Thorne also noted that the county’s reparations task force, which was formed in 2021, is only researching data up until the end of urban renewal in 1980 and purposely negating the county’s numerous costly initiatives that helped marginalized communities since that decade.

The task force serves as an advisory board to the county and is tasked with assessing objectives and policies in the form of reparations that will support the revitalization and stabilization of the county’s Black population. The $210,000 that’s being spent on this newly-approved study comes out of the renewed $250,000 budget the group was allocated earlier this year to continue work on those recommendations.

Commissioner Khadijah Abdur-Rahman went on the defense against Thorne’s viewpoint, stressing that the point of the study is to first determine whether reparations are necessary and also stating that this expenditure accounts for a small fraction of the county budget.

“The purpose of the reparations task force is to evaluate if reparations are warranted. If they are warranted, in what form? Should it be educational? Should it be financial?

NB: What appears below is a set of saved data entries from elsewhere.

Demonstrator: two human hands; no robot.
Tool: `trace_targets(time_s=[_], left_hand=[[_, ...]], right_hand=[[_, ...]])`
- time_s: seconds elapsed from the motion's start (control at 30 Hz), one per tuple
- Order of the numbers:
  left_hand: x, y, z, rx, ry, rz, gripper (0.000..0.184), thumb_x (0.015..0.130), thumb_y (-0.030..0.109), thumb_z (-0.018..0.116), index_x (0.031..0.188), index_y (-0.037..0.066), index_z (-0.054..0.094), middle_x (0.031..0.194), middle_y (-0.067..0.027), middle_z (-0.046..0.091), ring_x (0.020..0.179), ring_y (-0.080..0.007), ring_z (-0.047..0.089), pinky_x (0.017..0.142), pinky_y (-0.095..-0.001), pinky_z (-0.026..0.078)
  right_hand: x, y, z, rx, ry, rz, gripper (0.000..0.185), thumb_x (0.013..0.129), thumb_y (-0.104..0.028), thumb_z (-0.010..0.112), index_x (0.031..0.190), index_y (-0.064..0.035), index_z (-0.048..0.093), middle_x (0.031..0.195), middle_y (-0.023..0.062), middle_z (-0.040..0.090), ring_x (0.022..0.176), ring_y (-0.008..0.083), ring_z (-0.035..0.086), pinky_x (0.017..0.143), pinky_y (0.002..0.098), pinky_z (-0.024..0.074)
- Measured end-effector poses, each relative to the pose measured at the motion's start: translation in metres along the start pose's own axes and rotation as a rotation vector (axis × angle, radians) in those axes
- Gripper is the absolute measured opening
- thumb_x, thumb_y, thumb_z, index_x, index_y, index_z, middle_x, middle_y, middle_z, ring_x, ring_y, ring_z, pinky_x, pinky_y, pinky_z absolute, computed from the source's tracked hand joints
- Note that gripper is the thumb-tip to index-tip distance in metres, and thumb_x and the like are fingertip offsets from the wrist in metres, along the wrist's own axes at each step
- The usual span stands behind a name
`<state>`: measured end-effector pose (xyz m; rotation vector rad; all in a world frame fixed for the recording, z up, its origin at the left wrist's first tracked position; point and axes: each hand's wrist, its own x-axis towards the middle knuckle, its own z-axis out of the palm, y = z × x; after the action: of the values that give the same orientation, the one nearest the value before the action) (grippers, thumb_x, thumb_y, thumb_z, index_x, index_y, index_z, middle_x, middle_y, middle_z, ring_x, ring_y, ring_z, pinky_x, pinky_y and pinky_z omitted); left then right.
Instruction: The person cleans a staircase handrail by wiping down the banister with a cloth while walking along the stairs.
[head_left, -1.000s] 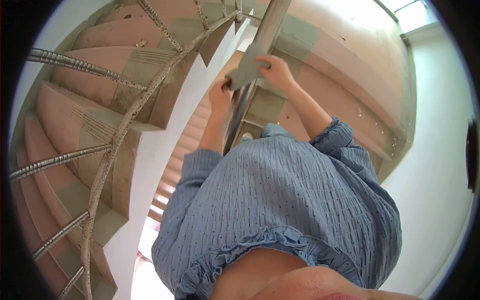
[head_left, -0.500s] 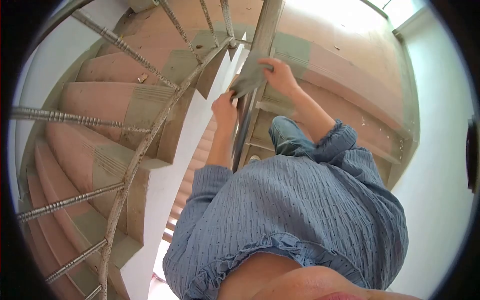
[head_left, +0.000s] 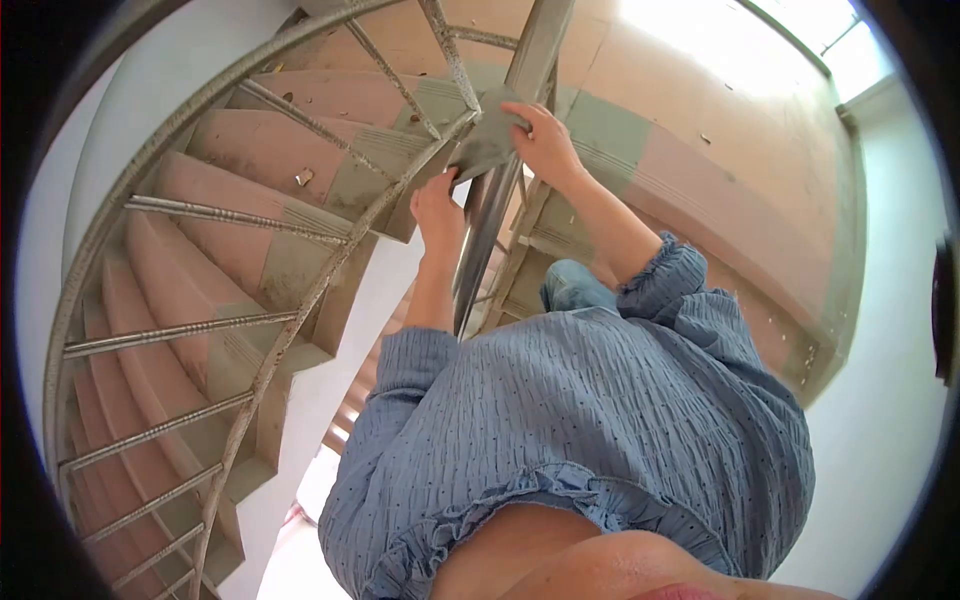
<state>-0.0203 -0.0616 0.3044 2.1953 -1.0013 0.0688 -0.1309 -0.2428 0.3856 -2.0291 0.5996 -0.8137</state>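
A grey cloth (head_left: pixel 487 137) lies draped over the metal handrail (head_left: pixel 541 50), pulled out flat between my two hands. My left hand (head_left: pixel 437 208) pinches its lower left corner, just left of the rail. On the rail's right side, my right hand (head_left: pixel 548 146) grips the upper right edge, its fingers bent over the cloth. Below the cloth, the dark shiny rail (head_left: pixel 482 245) runs down toward my body. The cloth hides the part of the rail beneath it.
Curving stairs (head_left: pixel 225 205) with pink and green treads rise on the left behind a rusty metal railing (head_left: pixel 335 262). More steps (head_left: pixel 730 225) lie at the right, beside a pale wall (head_left: pixel 880 430). A stair gap (head_left: pixel 345 400) opens beside the rail.
Both hands and the cloth have moved slightly up and left in view. The view has shifted too, showing more of the left railing. Both hands keep their hold.
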Motion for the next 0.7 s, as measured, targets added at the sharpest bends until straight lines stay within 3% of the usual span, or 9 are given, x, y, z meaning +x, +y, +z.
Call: trace_targets(time_s=[0.13,0.2,0.3,0.43,0.5,0.57,0.63,0.7], left_hand=[[-0.045,-0.031,0.021,0.086,-0.05,-0.026,0.038,0.088,0.001,0.052,0.119,0.015,0.068,0.113,-0.0046,0.069,0.11,-0.0241,0.061,0.109,-0.0471,0.032],[-0.082,-0.04,0.032,0.199,-0.148,-0.116,0.035,0.089,0.005,0.053,0.118,0.017,0.068,0.113,-0.0034,0.069,0.111,-0.023,0.061,0.111,-0.0513,0.031],[-0.133,-0.035,0.034,0.247,-0.282,-0.229,0.032,0.091,0.011,0.055,0.118,0.018,0.069,0.113,-0.0029,0.069,0.111,-0.0227,0.062,0.111,-0.0537,0.031],[-0.164,-0.047,0.057,0.264,-0.266,-0.161,0.03,0.091,0.014,0.056,0.118,0.018,0.069,0.113,-0.0032,0.07,0.109,-0.0231,0.063,0.109,-0.0538,0.033],[-0.149,-0.044,0.064,0.243,-0.25,-0.136,0.032,0.091,0.011,0.055,0.119,0.018,0.069,0.113,-0.0035,0.07,0.109,-0.0235,0.063,0.109,-0.0535,0.033],[-0.111,-0.034,0.073,0.214,-0.159,-0.026,0.035,0.089,0.007,0.055,0.119,0.017,0.068,0.113,-0.0043,0.07,0.11,-0.0241,0.063,0.109,-0.0526,0.033],[-0.068,-0.024,0.081,0.15,-0.028,0.1,0.036,0.086,0.005,0.057,0.119,0.015,0.068,0.115,-0.0053,0.069,0.11,-0.0252,0.062,0.11,-0.0511,0.034],[-0.039,-0.034,0.083,0.183,0.002,0.154,0.037,0.085,0.003,0.057,0.118,0.014,0.068,0.116,-0.0055,0.068,0.109,-0.0257,0.062,0.111,-0.0501,0.033]], right_hand=[[-0.032,0.035,0.025,-0.079,-0.063,-0.001,0.039,0.089,-0.006,0.059,0.127,-0.0085,0.065,0.117,0.0176,0.066,0.097,0.0295,0.065,0.086,0.0352,0.0506],[-0.061,0.052,0.035,-0.07,-0.273,0.045,0.042,0.086,-0.005,0.058,0.127,-0.009,0.065,0.119,0.0174,0.065,0.101,0.0335,0.064,0.091,0.0375,0.0505],[-0.097,0.085,0.038,-0.111,-0.415,0.023,0.042,0.084,-0.005,0.057,0.125,-0.008,0.065,0.119,0.0176,0.065,0.106,0.0374,0.064,0.095,0.0406,0.0501],[-0.103,0.106,0.035,-0.116,-0.427,-0.013,0.04,0.083,-0.006,0.057,0.122,-0.0069,0.067,0.114,0.019,0.067,0.11,0.0392,0.063,0.099,0.0432,0.0492],[-0.087,0.121,0.033,-0.135,-0.343,-0.047,0.04,0.083,-0.006,0.057,0.122,-0.0078,0.068,0.112,0.0215,0.068,0.108,0.0342,0.065,0.096,0.0413,0.0509],[-0.06,0.112,0.02,-0.122,-0.208,0.017,0.042,0.083,-0.005,0.057,0.123,-0.0108,0.068,0.099,0.0188,0.071,0.09,0.0255,0.068,0.082,0.0371,0.0537],[-0.028,0.108,0.006,-0.039,-0.164,0.299,0.042,0.085,-0.006,0.058,0.125,-0.0134,0.068,0.085,0.0133,0.069,0.072,0.0169,0.061,0.068,0.033,0.0506],[-0.016,0.099,0.002,-0.055,-0.018,0.166,0.04,0.086,-0.006,0.06,0.125,-0.0143,0.068,0.076,0.0095,0.065,0.065,0.0143,0.054,0.062,0.0318,0.0468]])
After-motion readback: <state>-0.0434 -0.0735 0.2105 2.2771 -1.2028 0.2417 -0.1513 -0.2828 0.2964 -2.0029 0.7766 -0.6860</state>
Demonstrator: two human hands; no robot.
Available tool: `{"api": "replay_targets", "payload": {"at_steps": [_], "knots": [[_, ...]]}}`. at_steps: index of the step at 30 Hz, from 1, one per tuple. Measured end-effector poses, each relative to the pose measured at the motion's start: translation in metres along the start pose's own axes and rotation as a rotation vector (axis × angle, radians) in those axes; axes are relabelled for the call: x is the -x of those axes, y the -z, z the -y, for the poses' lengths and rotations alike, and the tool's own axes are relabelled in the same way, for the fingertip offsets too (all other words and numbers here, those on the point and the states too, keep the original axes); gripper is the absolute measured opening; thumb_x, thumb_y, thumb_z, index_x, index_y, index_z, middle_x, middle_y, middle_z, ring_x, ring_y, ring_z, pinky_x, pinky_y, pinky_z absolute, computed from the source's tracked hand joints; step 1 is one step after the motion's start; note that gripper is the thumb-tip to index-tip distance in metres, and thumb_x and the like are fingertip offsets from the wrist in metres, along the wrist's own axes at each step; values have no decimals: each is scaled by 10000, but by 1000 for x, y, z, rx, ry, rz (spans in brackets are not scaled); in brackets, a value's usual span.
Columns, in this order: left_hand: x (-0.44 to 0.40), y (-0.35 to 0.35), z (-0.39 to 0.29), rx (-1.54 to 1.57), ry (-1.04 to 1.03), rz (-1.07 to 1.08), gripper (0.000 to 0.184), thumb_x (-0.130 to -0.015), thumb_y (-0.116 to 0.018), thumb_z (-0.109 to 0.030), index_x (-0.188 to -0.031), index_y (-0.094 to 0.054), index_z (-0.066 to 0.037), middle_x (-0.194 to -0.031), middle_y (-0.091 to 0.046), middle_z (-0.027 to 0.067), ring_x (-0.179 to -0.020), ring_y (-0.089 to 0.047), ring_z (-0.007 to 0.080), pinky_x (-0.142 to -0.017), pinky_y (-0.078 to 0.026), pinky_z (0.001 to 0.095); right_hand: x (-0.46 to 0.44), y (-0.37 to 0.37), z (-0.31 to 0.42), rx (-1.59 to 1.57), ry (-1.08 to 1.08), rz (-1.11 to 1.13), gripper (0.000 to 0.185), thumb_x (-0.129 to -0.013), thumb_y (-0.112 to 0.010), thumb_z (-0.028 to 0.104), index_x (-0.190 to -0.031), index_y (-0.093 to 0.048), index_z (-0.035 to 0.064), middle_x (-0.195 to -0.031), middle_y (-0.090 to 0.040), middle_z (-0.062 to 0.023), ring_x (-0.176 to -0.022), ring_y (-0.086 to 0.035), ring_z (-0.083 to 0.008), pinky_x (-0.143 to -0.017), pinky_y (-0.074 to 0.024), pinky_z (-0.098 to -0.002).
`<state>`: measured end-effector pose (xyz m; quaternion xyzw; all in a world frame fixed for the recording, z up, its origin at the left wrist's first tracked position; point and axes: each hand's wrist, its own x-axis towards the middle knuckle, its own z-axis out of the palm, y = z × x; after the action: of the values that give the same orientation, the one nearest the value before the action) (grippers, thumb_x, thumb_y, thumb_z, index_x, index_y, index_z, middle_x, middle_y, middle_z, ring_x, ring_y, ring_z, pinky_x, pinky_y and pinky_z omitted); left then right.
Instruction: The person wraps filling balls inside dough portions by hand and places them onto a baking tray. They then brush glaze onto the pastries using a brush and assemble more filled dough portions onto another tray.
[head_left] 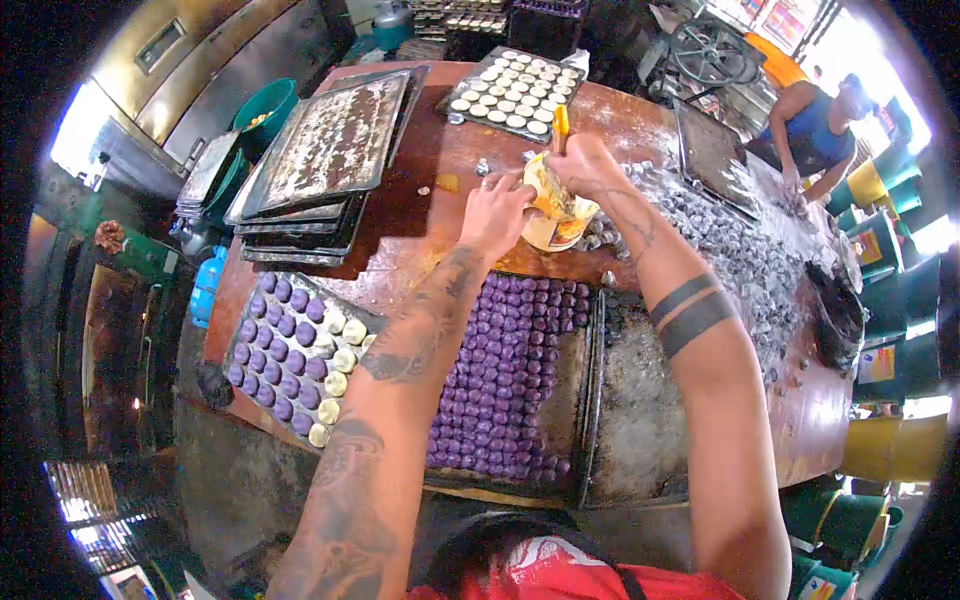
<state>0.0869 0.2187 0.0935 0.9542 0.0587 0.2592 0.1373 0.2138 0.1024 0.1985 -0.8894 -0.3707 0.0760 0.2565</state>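
Observation:
Near the middle of the table, my left hand (497, 208) grips the rim of a white and yellow tub (553, 232) with smeared sides. My right hand (583, 165) is wrapped around a tool with a yellow handle (560, 122), which points up. The tool's working end is down at the tub, so its kind cannot be made out. Below my forearms lies a tray of small purple dough balls (500, 370) packed in rows. To its left, another tray carries larger purple pieces (285, 350) and pale ones (343, 358).
Stacked dark baking trays (330, 140) stand at the left. A tray of pale rounds (515, 90) is at the back. Many grey, floury lumps (730, 250) cover the right side, near a dark tray (715, 155) and another person (815, 130). A bare, stained tray (640, 400) lies front right.

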Motion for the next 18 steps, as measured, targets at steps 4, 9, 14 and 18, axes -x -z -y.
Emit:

What should they be?” Abdur-Rahman told Fox 5 Atlanta. “To me, if you walked in the shoes of my ancestors and others who are of color, your perspective would not be that.”

According to 2022 Census data, exactly 45 percent of Fulton County’s residents are Black, and 44.2 percent are white. The county is comprised of more than a dozen cities including Alpharetta, Atlanta, Chattahoochee Hills, College Park, East Point, Fairburn, Hapeville, Johns Creek, Milton, Mountain Park, Palmetto, Roswell, Sandy Springs, South Fulton, and Union City.